Leichtathletik Olympia
Liu Xiang tut es "sehr, sehr leid"

Nach seinem Verletzungspech über 110m Hürden hat Liu Xiang seine Landsleute um Vergebung gebeten: "Es tut mir sehr, sehr leid. Aber es ging nicht", sagte der Weltmeister.

Chinas tragischer Olympia-Held Liu Xiang hat sich bei seinen 1,3 Mrd. Landsleuten für seine verletzungsbedingte Aufgabe über 110m Hürden entschuldigt. "Es tut mir sehr, sehr leid.

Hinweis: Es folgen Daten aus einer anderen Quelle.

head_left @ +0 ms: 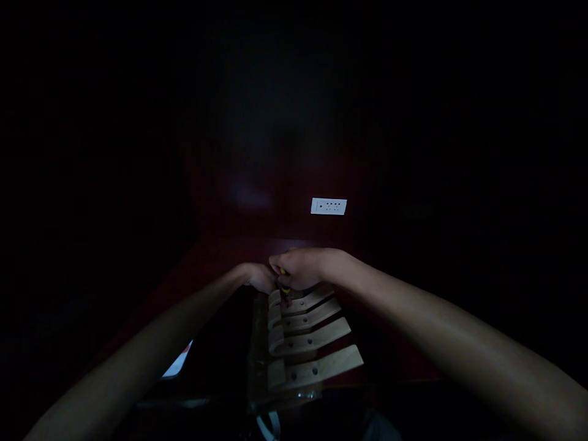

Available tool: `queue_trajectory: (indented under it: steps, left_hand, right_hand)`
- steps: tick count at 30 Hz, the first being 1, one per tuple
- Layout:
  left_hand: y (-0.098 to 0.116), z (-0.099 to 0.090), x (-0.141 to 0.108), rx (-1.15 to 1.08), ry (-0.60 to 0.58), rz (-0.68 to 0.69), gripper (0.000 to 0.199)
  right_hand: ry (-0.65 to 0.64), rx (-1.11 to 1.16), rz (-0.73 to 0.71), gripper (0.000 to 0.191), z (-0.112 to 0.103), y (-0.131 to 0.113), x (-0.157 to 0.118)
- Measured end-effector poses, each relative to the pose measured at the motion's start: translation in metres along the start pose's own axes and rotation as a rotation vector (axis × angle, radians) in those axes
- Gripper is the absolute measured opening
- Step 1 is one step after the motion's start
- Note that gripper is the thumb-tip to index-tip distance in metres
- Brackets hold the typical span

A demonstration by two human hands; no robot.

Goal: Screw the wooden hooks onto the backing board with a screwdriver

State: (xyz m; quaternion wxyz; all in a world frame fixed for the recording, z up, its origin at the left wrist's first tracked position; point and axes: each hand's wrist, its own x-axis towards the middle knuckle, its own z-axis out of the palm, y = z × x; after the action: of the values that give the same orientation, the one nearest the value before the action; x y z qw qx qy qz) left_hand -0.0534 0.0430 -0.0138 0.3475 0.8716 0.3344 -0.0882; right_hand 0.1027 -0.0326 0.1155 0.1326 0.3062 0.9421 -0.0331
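My right hand [301,267] is closed around a short hand tool with a yellow and black handle [285,288], which looks like a screwdriver. Its lower end points down at the far part of a row of pale, bent wooden strips [316,340]. Dark round spots, like screws or bolts, show in pairs on the nearer strips. Beside the tool, at the far left end of the row, is my left hand [261,277]. Its fingers are tucked down in shadow, so their grip is hidden. The strips sit on a brown base [257,367] with shiny tape at its edges.
A white wall socket plate [329,206] is on the dark reddish panel behind. Under my left forearm lies a white object with a red patch [178,362], perhaps a phone. A pale loop [270,425] hangs below the base. The surroundings are very dark.
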Motion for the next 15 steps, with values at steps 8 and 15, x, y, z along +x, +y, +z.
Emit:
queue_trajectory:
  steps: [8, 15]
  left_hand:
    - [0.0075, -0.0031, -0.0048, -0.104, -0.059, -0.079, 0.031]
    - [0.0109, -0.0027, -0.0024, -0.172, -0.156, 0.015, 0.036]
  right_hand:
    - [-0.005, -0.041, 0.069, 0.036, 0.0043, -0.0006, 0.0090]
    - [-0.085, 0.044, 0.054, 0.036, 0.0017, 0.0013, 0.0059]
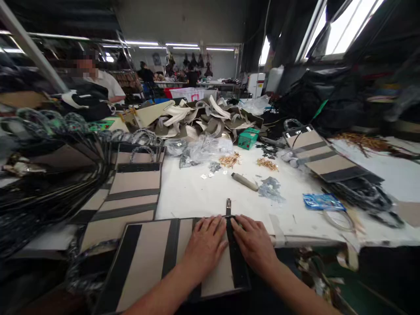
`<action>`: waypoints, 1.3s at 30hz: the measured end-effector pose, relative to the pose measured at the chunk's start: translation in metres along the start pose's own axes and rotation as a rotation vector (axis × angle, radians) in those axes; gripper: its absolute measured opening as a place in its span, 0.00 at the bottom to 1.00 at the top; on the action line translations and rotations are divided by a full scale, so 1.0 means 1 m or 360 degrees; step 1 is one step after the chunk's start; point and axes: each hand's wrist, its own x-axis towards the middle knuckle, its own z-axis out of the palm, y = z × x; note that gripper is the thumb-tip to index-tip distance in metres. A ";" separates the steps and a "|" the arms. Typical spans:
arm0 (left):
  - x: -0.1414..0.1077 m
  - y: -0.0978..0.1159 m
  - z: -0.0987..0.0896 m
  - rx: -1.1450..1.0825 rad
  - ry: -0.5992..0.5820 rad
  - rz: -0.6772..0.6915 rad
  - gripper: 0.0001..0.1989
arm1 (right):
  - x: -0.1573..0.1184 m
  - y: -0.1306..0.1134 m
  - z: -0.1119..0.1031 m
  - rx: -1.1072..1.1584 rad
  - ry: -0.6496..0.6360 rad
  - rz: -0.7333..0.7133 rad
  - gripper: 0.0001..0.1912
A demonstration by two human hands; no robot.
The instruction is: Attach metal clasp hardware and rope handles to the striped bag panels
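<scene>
A striped beige-and-black bag panel lies in front of me at the near edge of the table. My left hand rests flat on it, fingers stretched toward its far edge. My right hand lies over the black band at the panel's right end, fingers extended and fingertips close to those of my left. Between the two hands, a short dark tab with a metal fitting sticks out past the far edge. Whatever is under my palms is hidden.
Striped bags with wrapped handles crowd the left; another bag lies right. On the white table are a grey-handled tool, gold-coloured hardware, a green box and a blue packet. A person sits back left.
</scene>
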 end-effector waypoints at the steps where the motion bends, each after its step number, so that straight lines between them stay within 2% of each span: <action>1: 0.000 0.000 -0.001 0.0000 0.0023 0.0016 0.26 | 0.001 0.000 -0.001 0.0051 -0.0010 -0.0039 0.22; 4: -0.001 -0.004 0.000 -0.0025 0.0085 0.0051 0.26 | 0.003 0.014 -0.009 0.0175 0.0020 -0.0021 0.20; 6: -0.002 -0.008 0.002 -0.0070 0.0118 0.0055 0.26 | 0.000 0.040 -0.019 0.0262 0.0104 0.0092 0.18; 8: -0.002 -0.011 0.005 -0.0116 0.0130 0.0052 0.27 | -0.005 0.077 -0.032 0.0247 0.0170 0.0326 0.18; 11: -0.003 -0.013 0.008 -0.0158 0.0111 0.0046 0.27 | -0.010 0.134 -0.050 0.0121 -0.0013 0.0649 0.18; 13: -0.002 -0.012 0.008 -0.0172 0.0111 0.0041 0.27 | -0.008 0.160 -0.055 0.0115 -0.0176 0.0701 0.18; 16: -0.002 -0.011 0.007 -0.0192 0.0123 0.0024 0.27 | 0.000 0.174 -0.056 0.0139 -0.0277 0.0692 0.15; 22: -0.002 -0.008 0.002 -0.0250 0.0082 -0.0007 0.28 | 0.020 0.179 -0.066 0.0129 -0.0411 0.0731 0.08; 24: -0.002 -0.006 -0.001 -0.0280 0.0038 -0.0036 0.28 | 0.027 0.176 -0.073 0.0158 -0.0463 0.0708 0.06; 26: -0.002 -0.004 -0.004 -0.0310 0.0002 -0.0067 0.29 | 0.034 0.162 -0.078 0.0228 -0.0522 0.0656 0.08; 28: -0.002 -0.002 -0.007 -0.0340 -0.0010 -0.0085 0.30 | 0.041 0.133 -0.081 0.0463 -0.0583 0.0618 0.11; 31: -0.002 -0.001 -0.010 -0.0390 -0.0008 -0.0104 0.31 | 0.052 0.075 -0.075 0.0989 -0.0668 0.0553 0.13; 34: -0.003 0.000 -0.010 -0.0441 0.0006 -0.0127 0.30 | 0.064 0.029 -0.059 0.1124 -0.0691 0.0358 0.12; 36: -0.004 -0.001 -0.009 -0.0461 0.0015 -0.0142 0.30 | 0.071 0.016 -0.048 0.1054 -0.0697 0.0249 0.11; 39: -0.005 -0.002 -0.008 -0.0469 0.0012 -0.0156 0.30 | 0.075 0.015 -0.037 0.0930 -0.0716 0.0188 0.11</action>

So viele Menschen haben mich unterstützt und wollten mich laufen sehen. Ich habe mir gesagt: Ich muss es versuchen. Aber es ging nicht", sagte der 25-Jährige in Interviews mit staatlichen Medien.

Die Schmerzen in der Achillessehne seines rechten Fußes seien unerträglich gewesen, berichtete der Olympiasieger von 2004. "Wenn ich gelaufen wäre, hätte es die Sehne vielleicht nicht überstanden." Der Leichtathlet, der Chinas "Gesicht der Spiele" von Peking war, hatte seinen Triumph von Athen wiederholen wollen.

Lius Ausscheiden hatte am Montag das ganze Land und 91 000 Zuschauer im ausverkauften Olympiastadion geschockt. Vielen Menschen standen die Tränen in den Augen.

Unterstützung fand Liu bei den Medien Chinas. "Zurückziehen heißt nicht aufgeben", schrieben die Peking News und ergänzten: "Wenn wir Zuschauer die Menschlichkeit akzeptieren, müssen wir Lius Entscheidung nachvollziehen können."

Liu erklärte, sich neue Ziele setzen zu wollen. "Ich akzeptiere mein Scheitern nicht leichtfertig, ich stehe wieder auf, das ist mein Charakter", so der Weltmeister. Aber sein Schicksal könne er nicht ändern.